The making of EVO had many spontaneous last-minute elements. No one knew before the paste-up process began exactly how an issue would look. Even cover visuals were conceived and created on the spur of moment.

In the summer of 1967, Bowart began spending less time at the paper, sometimes not even showing up for the all-important paste-up night when visuals were created, layout determined and the current issue achieved its final form.  From the time EVO moved above the Village Theater, he had more or less left the running of The Other to Allen Katzman and me.

After an editorial meeting, Katzman asked Bowart about his absences. Bowart explained that he was feeling burned-out.  Also, he had entered into a serious relationship with Peggy Hitchcock, a wealthy Mellon family heiress. He had become uncomfortable at EVO because his one-time live-in lover and muse, Sherry Needham, was still working there. The whole situation was too awkward for him to handle. I also believe he recognized that his management skills and temperament were unsuited to dealing with the problems a growing newspaper presented, particularly the difficult task of handling the sensitive egos of more than a dozen very creative artists.

When Bowart left EVO in November 1967, he rubber-stamped reality by naming me publisher and editor-in-chief. Katzman would continue as the paper’s editor. The two of us worked well together and continued our practice of dividing responsibility. Katzman was responsible for the writers while I managed the business and the production of the newspaper. Our close partnership would result in EVO’s “golden” time, a period of more than two years when circulation nearly doubled to more than 70,000, bills were paid on time and paychecks were regular.

In order to emphasize my belief that EVO was an artistic collaboration, titles were removed from the staff listing.

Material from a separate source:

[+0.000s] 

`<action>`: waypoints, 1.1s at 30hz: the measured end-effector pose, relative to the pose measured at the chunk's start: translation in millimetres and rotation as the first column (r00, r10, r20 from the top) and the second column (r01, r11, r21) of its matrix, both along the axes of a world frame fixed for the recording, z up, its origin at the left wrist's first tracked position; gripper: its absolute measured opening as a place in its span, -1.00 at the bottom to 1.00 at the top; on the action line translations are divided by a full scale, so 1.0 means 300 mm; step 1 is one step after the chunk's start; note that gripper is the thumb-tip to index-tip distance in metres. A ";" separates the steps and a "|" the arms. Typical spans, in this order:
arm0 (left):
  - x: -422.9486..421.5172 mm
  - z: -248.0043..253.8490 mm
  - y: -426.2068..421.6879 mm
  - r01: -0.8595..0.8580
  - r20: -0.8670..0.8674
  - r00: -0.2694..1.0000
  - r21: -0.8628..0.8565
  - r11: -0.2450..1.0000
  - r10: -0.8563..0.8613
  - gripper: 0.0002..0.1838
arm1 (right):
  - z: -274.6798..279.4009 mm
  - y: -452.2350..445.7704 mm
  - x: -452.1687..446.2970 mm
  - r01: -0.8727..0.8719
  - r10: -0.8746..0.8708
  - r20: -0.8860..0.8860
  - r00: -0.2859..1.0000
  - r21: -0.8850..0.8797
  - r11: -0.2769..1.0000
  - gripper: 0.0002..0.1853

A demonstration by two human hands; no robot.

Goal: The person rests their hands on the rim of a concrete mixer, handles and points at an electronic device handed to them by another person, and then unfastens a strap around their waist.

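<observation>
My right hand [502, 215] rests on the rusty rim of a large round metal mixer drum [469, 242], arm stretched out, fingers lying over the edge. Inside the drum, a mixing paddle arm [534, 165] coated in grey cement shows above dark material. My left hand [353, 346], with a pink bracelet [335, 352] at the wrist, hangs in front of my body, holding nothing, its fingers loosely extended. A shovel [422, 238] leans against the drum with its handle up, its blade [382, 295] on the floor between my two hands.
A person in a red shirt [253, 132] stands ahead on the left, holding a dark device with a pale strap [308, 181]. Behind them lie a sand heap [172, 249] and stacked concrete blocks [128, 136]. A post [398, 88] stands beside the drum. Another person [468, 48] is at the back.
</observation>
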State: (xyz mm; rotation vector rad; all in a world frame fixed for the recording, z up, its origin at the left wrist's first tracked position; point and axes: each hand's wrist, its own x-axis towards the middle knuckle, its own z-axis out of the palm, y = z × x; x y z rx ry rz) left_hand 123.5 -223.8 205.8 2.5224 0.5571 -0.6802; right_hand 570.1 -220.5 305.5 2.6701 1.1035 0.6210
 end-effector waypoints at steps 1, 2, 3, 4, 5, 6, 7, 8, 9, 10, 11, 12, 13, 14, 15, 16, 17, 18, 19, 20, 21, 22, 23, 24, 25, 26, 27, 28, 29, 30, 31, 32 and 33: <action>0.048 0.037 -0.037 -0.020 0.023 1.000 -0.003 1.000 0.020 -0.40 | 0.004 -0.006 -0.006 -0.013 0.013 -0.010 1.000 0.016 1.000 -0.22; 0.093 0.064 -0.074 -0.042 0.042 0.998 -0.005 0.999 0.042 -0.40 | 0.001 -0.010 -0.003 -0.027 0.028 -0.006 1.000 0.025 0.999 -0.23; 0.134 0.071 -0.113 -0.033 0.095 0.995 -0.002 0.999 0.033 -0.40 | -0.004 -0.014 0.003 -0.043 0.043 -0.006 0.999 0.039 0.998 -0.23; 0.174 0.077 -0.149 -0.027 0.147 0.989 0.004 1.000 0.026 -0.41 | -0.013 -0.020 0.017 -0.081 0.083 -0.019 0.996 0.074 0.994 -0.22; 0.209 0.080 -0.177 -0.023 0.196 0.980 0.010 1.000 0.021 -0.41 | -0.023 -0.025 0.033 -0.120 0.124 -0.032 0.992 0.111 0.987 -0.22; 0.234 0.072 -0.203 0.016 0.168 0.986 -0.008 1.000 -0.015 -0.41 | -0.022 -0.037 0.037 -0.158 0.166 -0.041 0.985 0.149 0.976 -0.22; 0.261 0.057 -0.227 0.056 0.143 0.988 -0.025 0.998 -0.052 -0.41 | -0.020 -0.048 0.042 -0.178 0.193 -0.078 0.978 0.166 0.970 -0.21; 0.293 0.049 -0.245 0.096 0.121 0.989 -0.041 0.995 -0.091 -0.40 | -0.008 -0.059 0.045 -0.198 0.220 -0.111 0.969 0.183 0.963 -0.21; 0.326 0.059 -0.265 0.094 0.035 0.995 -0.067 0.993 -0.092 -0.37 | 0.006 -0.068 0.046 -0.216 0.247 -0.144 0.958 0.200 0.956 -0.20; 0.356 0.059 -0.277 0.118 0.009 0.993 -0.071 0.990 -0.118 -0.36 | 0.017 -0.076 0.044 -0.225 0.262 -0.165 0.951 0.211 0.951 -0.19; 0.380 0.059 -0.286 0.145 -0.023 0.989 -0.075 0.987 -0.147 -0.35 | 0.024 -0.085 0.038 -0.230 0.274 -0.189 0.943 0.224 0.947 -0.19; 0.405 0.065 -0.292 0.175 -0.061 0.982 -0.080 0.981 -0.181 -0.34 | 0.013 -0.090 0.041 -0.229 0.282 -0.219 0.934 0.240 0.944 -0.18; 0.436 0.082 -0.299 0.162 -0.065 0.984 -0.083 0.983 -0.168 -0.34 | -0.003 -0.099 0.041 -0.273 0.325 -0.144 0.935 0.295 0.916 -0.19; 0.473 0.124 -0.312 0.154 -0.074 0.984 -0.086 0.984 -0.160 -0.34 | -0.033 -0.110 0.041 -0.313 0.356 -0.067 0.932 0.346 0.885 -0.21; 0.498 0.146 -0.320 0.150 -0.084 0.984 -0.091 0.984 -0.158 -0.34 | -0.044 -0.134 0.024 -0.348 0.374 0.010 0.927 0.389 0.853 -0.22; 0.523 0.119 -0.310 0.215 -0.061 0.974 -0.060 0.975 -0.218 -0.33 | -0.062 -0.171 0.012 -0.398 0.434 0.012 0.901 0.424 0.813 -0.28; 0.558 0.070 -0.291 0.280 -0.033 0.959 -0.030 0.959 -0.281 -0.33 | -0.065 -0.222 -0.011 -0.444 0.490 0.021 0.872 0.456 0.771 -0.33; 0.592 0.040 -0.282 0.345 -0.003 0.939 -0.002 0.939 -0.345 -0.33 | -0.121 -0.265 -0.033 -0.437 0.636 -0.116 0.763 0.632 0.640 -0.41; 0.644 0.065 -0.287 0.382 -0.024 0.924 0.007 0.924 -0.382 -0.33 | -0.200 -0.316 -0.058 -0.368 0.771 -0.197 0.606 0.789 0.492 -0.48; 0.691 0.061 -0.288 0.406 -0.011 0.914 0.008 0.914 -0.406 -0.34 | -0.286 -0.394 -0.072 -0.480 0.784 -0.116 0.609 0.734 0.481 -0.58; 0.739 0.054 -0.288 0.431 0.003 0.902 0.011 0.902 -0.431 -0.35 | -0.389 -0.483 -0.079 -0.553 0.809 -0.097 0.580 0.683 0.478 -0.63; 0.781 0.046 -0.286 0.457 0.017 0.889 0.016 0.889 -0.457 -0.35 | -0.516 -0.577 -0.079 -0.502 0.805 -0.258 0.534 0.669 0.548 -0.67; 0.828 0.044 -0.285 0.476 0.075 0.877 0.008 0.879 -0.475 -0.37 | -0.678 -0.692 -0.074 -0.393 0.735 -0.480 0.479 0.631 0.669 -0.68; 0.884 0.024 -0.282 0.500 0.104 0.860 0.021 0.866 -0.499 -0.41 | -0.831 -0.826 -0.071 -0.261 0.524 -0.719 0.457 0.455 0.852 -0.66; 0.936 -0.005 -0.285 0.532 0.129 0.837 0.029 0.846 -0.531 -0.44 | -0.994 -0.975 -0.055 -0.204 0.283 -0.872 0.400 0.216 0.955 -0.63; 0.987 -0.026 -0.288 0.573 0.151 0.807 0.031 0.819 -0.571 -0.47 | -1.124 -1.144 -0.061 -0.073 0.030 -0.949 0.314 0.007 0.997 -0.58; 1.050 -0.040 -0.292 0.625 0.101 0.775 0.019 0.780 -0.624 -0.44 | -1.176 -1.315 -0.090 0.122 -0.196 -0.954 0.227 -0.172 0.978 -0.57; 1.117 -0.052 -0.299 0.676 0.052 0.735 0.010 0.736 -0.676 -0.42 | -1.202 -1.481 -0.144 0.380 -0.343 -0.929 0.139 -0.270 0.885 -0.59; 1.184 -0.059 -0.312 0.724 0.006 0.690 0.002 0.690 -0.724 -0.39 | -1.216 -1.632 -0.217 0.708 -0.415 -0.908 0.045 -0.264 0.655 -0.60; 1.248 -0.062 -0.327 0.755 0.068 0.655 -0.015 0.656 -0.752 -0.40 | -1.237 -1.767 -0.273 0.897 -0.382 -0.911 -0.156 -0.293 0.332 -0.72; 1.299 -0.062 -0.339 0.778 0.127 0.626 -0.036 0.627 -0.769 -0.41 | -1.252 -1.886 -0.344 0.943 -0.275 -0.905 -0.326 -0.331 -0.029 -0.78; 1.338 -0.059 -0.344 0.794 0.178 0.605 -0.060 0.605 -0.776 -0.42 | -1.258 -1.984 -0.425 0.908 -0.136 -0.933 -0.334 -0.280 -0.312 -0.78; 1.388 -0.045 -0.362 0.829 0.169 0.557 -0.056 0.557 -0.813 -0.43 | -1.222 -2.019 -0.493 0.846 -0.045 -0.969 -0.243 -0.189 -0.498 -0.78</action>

The new office was sizzling with creativity and fun. Everyone seemed to stay there overtime because they didn’t want to miss out on the excitement of a non-stop party. EVO was a most interesting and happy place to work.

In January 1968 I made the decision to publish The Other on a weekly basis. Almost immediately we were struck by a catastrophe: our lease was automatically voided when the Village Theater declared bankruptcy and its mortgagor, Loews Corp., began a foreclosure proceeding. The building’s electricity was shut off, the boiler ceased functioning and the water pipes froze and burst, causing sheets of ice to form on the walls. No heat, no lights, no water, no toilets, and we had a paper to get out.

Miracle of the Hells Angels

Hot Dog stand partyAmalie R. Rothschild Backstage party at the Fillmore East, 1970.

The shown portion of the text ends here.